The records that follow should be returned exactly, pictures excluded.

****************************************

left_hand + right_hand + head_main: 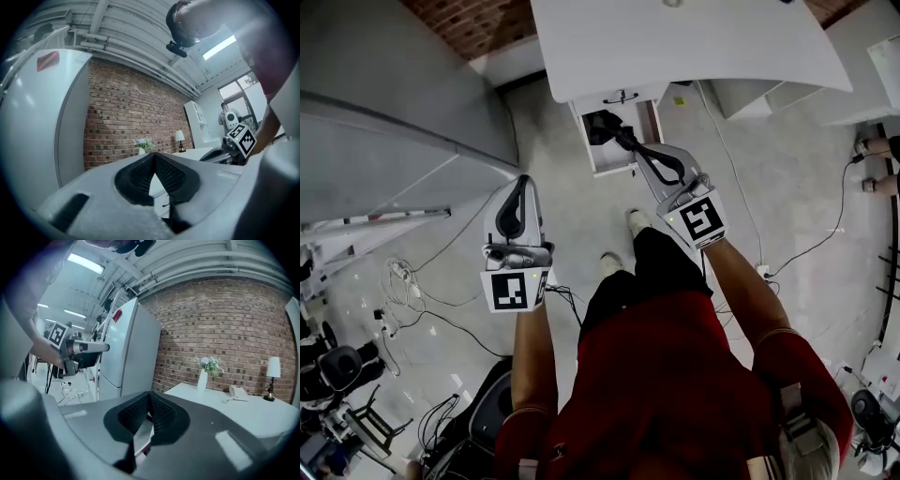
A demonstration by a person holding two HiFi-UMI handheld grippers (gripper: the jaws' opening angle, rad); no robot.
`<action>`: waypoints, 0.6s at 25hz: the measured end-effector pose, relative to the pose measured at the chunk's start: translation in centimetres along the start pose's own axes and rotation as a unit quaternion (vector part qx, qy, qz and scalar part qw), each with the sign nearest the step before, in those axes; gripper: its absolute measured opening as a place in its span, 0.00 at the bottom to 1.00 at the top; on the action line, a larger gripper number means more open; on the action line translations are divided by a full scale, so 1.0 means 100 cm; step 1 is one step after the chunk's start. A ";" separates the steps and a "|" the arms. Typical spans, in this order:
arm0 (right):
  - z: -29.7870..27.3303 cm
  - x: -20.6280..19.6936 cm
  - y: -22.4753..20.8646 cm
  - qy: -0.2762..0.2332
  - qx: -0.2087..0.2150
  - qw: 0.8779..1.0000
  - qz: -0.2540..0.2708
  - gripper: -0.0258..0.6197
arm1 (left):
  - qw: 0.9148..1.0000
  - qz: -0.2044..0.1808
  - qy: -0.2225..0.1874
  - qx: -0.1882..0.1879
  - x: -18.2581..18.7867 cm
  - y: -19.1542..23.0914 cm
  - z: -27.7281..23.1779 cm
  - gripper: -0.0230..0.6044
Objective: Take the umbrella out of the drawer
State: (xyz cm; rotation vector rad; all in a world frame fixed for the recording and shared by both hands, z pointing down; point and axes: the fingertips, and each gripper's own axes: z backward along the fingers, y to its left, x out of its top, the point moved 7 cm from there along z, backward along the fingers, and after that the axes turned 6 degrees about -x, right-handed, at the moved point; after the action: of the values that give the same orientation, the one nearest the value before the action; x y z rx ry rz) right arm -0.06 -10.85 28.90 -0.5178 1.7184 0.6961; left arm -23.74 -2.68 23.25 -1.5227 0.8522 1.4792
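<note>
My left tool (520, 187) hangs low at my side, its tips pressed together on nothing, well apart from the work. Ahead and to its right the drawer (586, 141) stands open under the table (675, 47). The dark umbrella (602, 125) lies inside it, just beyond my right tool (626, 141), whose tips also meet with nothing between them. I judge it best to spread that tool, settle it around the umbrella's middle, squeeze firmly, then lift clear of the drawer walls.

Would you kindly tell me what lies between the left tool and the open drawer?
Only bare floor: in the head view, nothing stands between the left tool and the drawer.
</note>
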 end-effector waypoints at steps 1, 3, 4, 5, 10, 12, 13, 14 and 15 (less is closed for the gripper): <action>-0.009 -0.011 -0.004 0.005 0.002 1.000 0.000 0.06 | 1.000 0.000 0.002 0.005 -0.007 0.003 -0.006 0.05; -0.026 -0.033 -0.009 0.018 0.008 1.000 -0.007 0.06 | 1.000 0.000 0.008 0.017 -0.020 0.008 -0.015 0.05; -0.034 -0.046 -0.011 0.025 0.011 1.000 -0.011 0.06 | 1.000 0.001 0.011 0.023 -0.026 0.010 -0.019 0.05; -0.043 -0.058 -0.015 0.030 0.013 0.999 -0.014 0.06 | 1.000 0.000 0.012 0.029 -0.034 0.012 -0.024 0.05; -0.081 -0.115 -0.032 0.049 0.018 0.999 -0.017 0.06 | 0.999 0.001 0.014 0.044 -0.077 0.020 -0.048 0.05; -0.092 -0.137 -0.035 0.057 0.023 0.998 -0.015 0.06 | 0.999 0.006 0.013 0.051 -0.096 0.021 -0.053 0.05; -0.097 -0.148 -0.037 0.061 0.025 0.998 -0.013 0.06 | 0.998 0.008 0.014 0.053 -0.106 0.021 -0.056 0.05; -0.102 -0.159 -0.039 0.065 0.027 0.997 -0.012 0.06 | 0.998 0.010 0.015 0.055 -0.116 0.021 -0.058 0.05; -0.107 -0.170 -0.041 0.068 0.029 0.997 -0.013 0.06 | 0.998 0.011 0.018 0.057 -0.127 0.021 -0.061 0.05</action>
State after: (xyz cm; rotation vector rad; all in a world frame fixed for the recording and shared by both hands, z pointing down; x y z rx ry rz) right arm -0.68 -21.45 46.49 -0.5569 1.8505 0.6032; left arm -23.94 -10.00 35.48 -1.4625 0.9613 1.3996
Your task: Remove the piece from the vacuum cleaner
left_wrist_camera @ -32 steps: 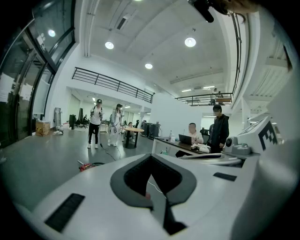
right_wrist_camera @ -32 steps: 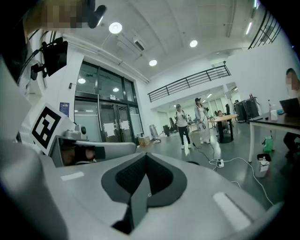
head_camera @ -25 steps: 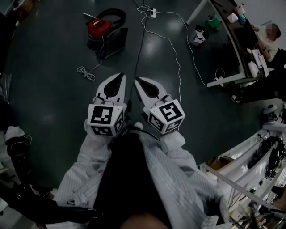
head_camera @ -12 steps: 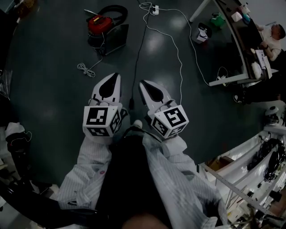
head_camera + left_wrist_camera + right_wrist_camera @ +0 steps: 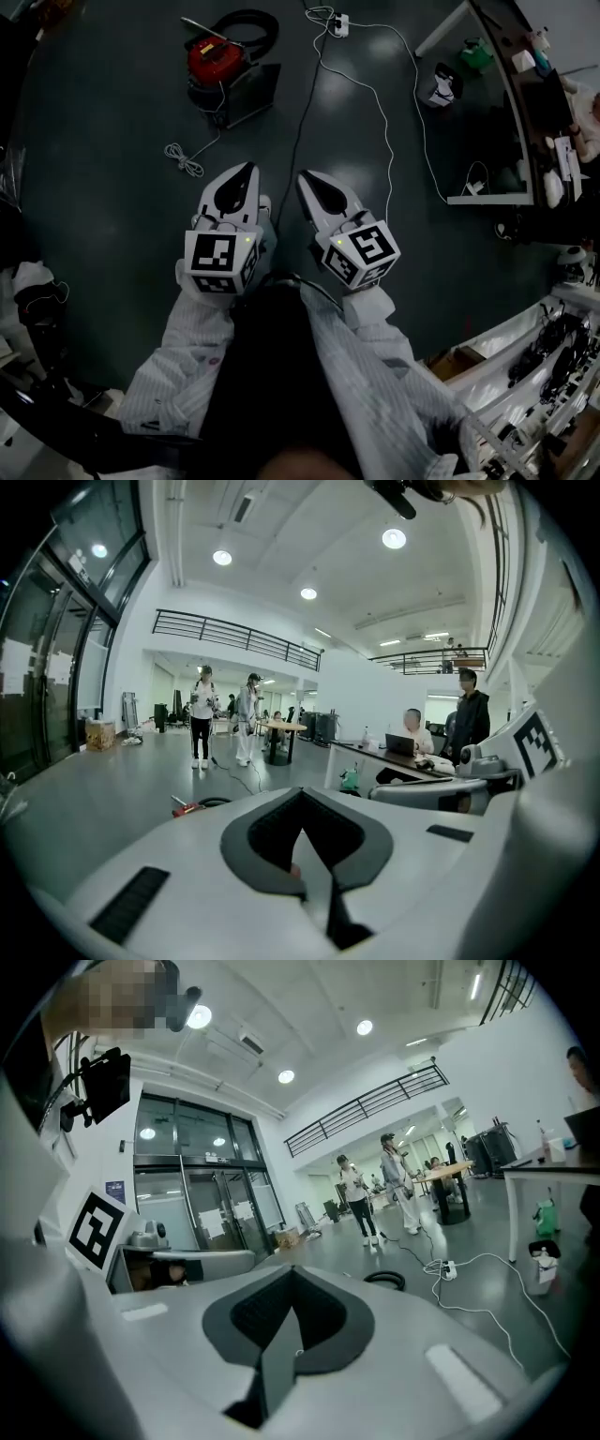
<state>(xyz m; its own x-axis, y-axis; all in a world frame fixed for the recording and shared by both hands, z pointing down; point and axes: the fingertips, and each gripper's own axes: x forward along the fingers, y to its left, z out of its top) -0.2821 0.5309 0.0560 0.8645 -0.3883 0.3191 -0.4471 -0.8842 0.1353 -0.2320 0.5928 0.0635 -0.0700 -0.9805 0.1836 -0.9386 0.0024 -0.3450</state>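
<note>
The red vacuum cleaner (image 5: 212,60) stands on the dark floor far ahead, with a black hose (image 5: 251,22) curled behind it and a metal tube (image 5: 202,26) sticking out at its top left. Its white cord (image 5: 186,155) lies coiled in front. My left gripper (image 5: 247,169) and right gripper (image 5: 304,176) are side by side at waist height, both shut and empty, well short of the vacuum. In the left gripper view the vacuum (image 5: 190,807) shows low beyond the shut jaws. The hose (image 5: 384,1281) shows in the right gripper view.
A dark flat box (image 5: 251,89) leans beside the vacuum. A white cable (image 5: 384,103) and a black cable (image 5: 298,122) run across the floor from a power strip (image 5: 338,21). Desks (image 5: 487,103) stand at the right, with several people (image 5: 202,714) farther off.
The head view has shifted slightly, so the desks and power strip sit further right. Both grippers stay shut and close together, nearly where they were.
</note>
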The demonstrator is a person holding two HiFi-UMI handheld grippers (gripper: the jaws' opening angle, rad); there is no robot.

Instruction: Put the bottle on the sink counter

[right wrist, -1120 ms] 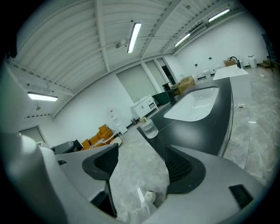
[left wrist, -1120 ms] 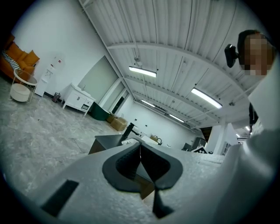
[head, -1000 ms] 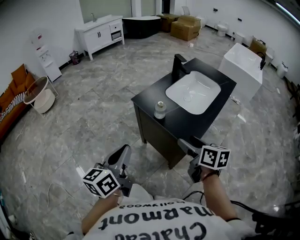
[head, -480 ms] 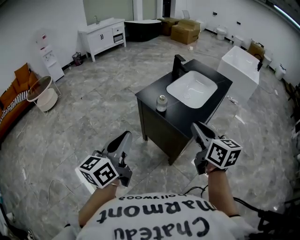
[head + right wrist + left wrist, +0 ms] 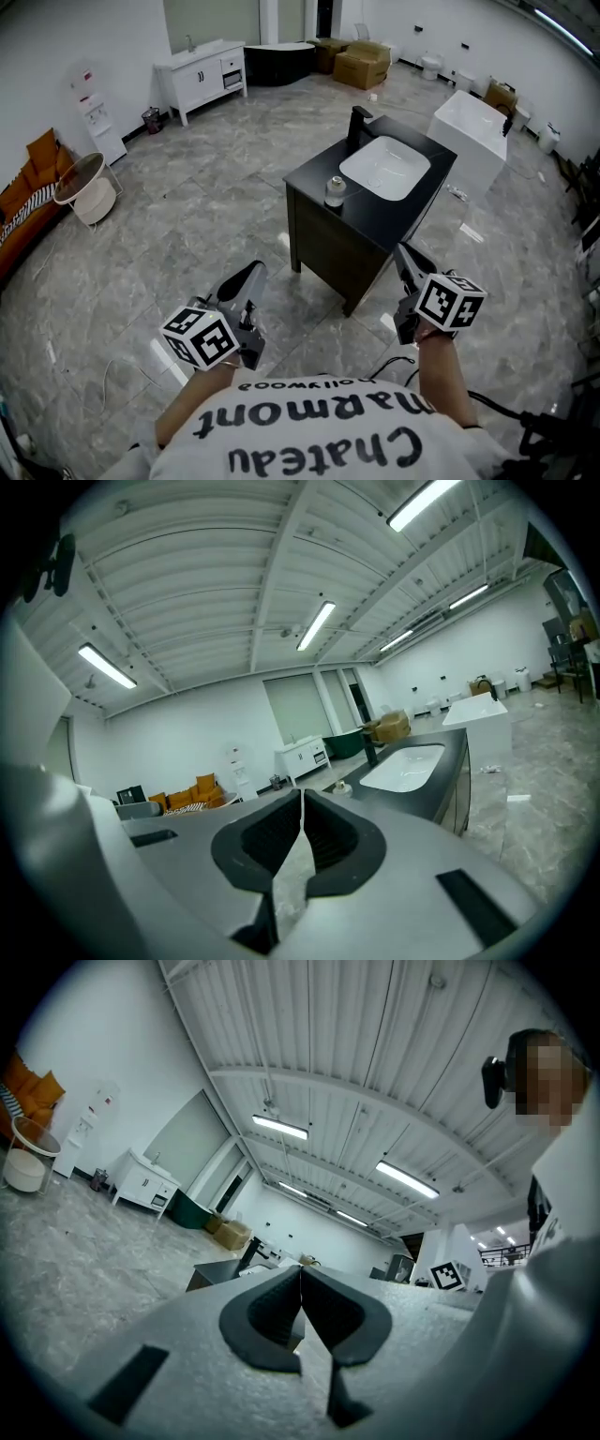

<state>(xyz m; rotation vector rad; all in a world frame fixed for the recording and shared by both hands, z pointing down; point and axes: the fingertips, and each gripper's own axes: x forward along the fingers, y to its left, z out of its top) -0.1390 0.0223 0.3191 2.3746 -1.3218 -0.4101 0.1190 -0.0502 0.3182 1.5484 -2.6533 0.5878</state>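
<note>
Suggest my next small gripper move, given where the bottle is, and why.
Probably just lower both grippers to rest: the bottle stands upright on the black sink counter beside the white basin, and the left gripper and right gripper are shut, empty and clear of it.

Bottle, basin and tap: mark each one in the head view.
bottle (image 5: pixel 335 194), head view, on its body below the cap.
basin (image 5: pixel 386 169), head view, on its bare white floor.
tap (image 5: pixel 358 127), head view, on its black upright body.
</note>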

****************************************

** Response for this exercise **
left_hand + right_hand + head_main: 
A demonstration by a person holding two HiFi-UMI handheld grippers (gripper: the jaws' opening angle, rad); no robot.
`<action>`: waypoints, 0.6s at 25hz: the measured end-effector pose, relative to the pose measured at the chunk's start: translation in centimetres along the start pose's own axes and rotation as a unit quaternion (vector part qx, qy, qz and scalar part qw), each with the sign nearest the step before, in those axes; gripper: its absolute measured opening as a place in its span, 0.00 at the bottom to 1.00 at the top; on the action line, a larger gripper number means more open; on the action line translations are divided by a full scale, so 1.0 means 100 cm; step 1 is one step after the chunk's start. A ";" separates the steps and a "|" the arms. Typical spans, in this order:
arm0 (right):
  - z: -29.7870..27.3303 cm
  - x: -20.6280..19.6936 cm
  - y: -22.4753..20.8646 cm
  - qy: -0.2762..0.2332
  - qx: -0.2087..0.2150
  - qw: 0.8779..1.0000
  - qz: -0.2540..0.2708
  - gripper: -0.0258..0.6197
arm1 (left):
  - qw: 0.9148..1.0000
  - qz: -0.2044..0.1808
  - qy: -0.2225..0.1874
  - qx: -0.1882..0.1879
  - x: -18.2581..18.7867 cm
  - y: -19.1542..23.0914 cm
  - z: -27.7281..23.1779 cm
  - gripper: -0.0230..0.6044
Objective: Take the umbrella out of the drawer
State: (xyz cm; rotation vector rad; all in a world frame fixed for the recording and shared by both hands, z pointing down; point and axes: the fingertips, and each gripper's own axes: z backward along the fingers, y to its left, x out of its top, the point moved 7 cm from there along z, backward along the fingers, and after that the axes turned 6 degrees about -x, right-handed, at the moved point; after the action: of the values that give the same orientation, the one nearest the value before the action; x y z rx ry rz) right arm -0.06 -10.85 28.90 -0.5178 1.7184 0.6961; left arm -23.74 -2.68 23.25 -1.5227 0.8522 1.4792
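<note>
My left tool (520, 187) hangs low at my side, its tips pressed together on nothing, well apart from the work. Ahead and to its right the drawer (586, 141) stands open under the table (675, 47). The dark umbrella (602, 125) lies inside it, just beyond my right tool (626, 141), whose tips also meet with nothing between them. I judge it best to spread that tool, settle it around the umbrella's middle, squeeze firmly, then lift clear of the drawer walls.

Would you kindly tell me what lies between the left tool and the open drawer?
Only bare floor: in the head view, nothing stands between the left tool and the drawer.
</note>
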 end-effector waypoints at steps 1, 3, 4, 5, 10, 12, 13, 14 and 15 (less is closed for the gripper): <action>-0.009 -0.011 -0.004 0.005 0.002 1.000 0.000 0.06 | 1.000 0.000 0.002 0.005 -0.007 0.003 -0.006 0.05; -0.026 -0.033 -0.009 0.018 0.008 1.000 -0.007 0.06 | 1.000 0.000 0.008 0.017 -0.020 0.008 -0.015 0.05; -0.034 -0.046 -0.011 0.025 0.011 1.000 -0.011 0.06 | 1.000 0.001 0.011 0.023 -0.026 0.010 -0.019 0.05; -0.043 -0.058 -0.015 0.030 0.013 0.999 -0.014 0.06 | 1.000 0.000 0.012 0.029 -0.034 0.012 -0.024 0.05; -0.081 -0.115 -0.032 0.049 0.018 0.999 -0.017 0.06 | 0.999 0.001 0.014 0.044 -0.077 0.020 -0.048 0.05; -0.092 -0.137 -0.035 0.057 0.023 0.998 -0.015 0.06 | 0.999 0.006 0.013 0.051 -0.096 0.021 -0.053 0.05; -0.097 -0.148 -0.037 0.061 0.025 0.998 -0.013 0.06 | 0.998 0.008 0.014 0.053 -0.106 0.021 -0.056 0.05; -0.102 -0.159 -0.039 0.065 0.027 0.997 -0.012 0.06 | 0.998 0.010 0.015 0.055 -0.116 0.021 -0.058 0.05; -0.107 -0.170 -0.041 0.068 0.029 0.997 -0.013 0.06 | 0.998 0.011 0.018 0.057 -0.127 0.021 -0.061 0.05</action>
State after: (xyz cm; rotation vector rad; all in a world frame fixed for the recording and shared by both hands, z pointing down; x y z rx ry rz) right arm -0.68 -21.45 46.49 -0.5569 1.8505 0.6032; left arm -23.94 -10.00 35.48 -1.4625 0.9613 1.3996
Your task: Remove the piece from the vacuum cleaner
left_wrist_camera @ -32 steps: 
right_wrist_camera @ -32 steps: 
head_camera @ -25 steps: 
head_camera @ -12 steps: 
head_camera + left_wrist_camera + right_wrist_camera @ +0 steps: 
<state>(xyz m; its own x-axis, y-axis; all in a world frame fixed for the recording and shared by both hands, z pointing down; point and axes: the fingertips, and each gripper's own axes: x forward along the fingers, y to its left, z out of its top) -0.2821 0.5309 0.0560 0.8645 -0.3883 0.3191 -0.4471 -0.8842 0.1353 -0.2320 0.5928 0.0635 -0.0700 -0.9805 0.1836 -0.9386 0.0024 -0.3450</state>
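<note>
The red vacuum cleaner (image 5: 212,60) stands on the dark floor far ahead, with a black hose (image 5: 251,22) curled behind it and a metal tube (image 5: 202,26) sticking out at its top left. Its white cord (image 5: 186,155) lies coiled in front. My left gripper (image 5: 247,169) and right gripper (image 5: 304,176) are side by side at waist height, both shut and empty, well short of the vacuum. In the left gripper view the vacuum (image 5: 190,807) shows low beyond the shut jaws. The hose (image 5: 384,1281) shows in the right gripper view.
A dark flat box (image 5: 251,89) leans beside the vacuum. A white cable (image 5: 384,103) and a black cable (image 5: 298,122) run across the floor from a power strip (image 5: 338,21). Desks (image 5: 487,103) stand at the right, with several people (image 5: 202,714) farther off.
The head view has shifted slightly, so the desks and power strip sit further right. Both grippers stay shut and close together, nearly where they were.
</note>
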The demonstrator is a person holding two HiFi-UMI handheld grippers (gripper: the jaws' opening angle, rad); there is no robot.

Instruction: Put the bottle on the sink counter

[right wrist, -1120 ms] 
[left wrist, -1120 ms] 
[head, -1000 ms] 
[head, -480 ms] 
[head + right wrist + left wrist, +0 ms] 

<state>(xyz m; rotation vector rad; all in a world frame fixed for the recording and shared by both hands, z pointing down; point and axes: the fingertips, and each gripper's own axes: x forward along the fingers, y to its left, z out of its top) -0.1390 0.0223 0.3191 2.3746 -1.3218 -0.4101 0.1190 -0.0502 0.3182 1.5484 -2.6533 0.5878</state>
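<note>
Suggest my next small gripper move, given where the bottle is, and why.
Probably just lower both grippers to rest: the bottle stands upright on the black sink counter beside the white basin, and the left gripper and right gripper are shut, empty and clear of it.

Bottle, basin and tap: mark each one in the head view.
bottle (image 5: pixel 335 194), head view, on its body below the cap.
basin (image 5: pixel 386 169), head view, on its bare white floor.
tap (image 5: pixel 358 127), head view, on its black upright body.
</note>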

Nothing remains open in this exercise.